[Corpora-List] Corpus size for lexicography

Mon Sep 30 23:32:07 UTC 2002

Dear Robert Amsler

I am concerned that your statements regarding 
corpus sizes for lexicographic purposes might be
*highly* misleading, at least for English:
> 1 million words we now know to be quite small 
> (adequate only for a Pocket Dictionary worth of entries).
> Collegiate dictionaries require at least a 10 million word corpus, and
> Unabridged dictionaries at least 100 million words (the target of the ANC).

1. From my experience while working for Cobuild at Birmingham University:

a) approx. half of the types/wordforms in most corpora have only one token (i.e. occur only once):
e.g. 213,684 out of 475,633 in the 121m corpus (1993); 438,647 out of 938,914 in the 418m corpus (2000).

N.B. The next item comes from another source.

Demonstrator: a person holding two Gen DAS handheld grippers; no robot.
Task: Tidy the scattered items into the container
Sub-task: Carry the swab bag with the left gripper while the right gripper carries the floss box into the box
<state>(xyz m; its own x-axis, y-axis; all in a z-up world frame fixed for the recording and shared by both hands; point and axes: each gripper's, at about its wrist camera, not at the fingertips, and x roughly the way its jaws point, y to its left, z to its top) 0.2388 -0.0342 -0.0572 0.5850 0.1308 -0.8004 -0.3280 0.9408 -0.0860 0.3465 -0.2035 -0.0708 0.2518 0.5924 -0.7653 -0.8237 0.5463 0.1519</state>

b) dictionary entries cannot be based on one example; so let us say you need at least 10 examples
(a very modest figure; in fact, as our corpus has grown, and our software and understanding has 
become more sophisticated, the minimum threshold increases for some linguistic phenomena, as 
we find that we often require many more examples before particular features/patterns even 
become apparent, or certain statistics become reliable)

c) many types with 10+ tokens will not be included in most dictionaries (e.g. numerical entities, 
proper names, etc; some may be included in the dictionary, e.g. 24-7, the White House, etc, 
depending on editorial policy; the placement problem for numerical entities is a separate issue)

d) there are roughly 2.2 types per lemma (roughly equal to a dictionary headword) in English
(the lemma "be" has c. 18 types, including some archaic ones and contractions; most verbs have 
4 or 5 types; at the other end of the scale, many uncount nouns and adjectives, most adverbs and 
grammatical words, have only one type); of course some types may belong to lemmas, but will 
need to be treated as headwords in their own right, for sound lexicographic reasons.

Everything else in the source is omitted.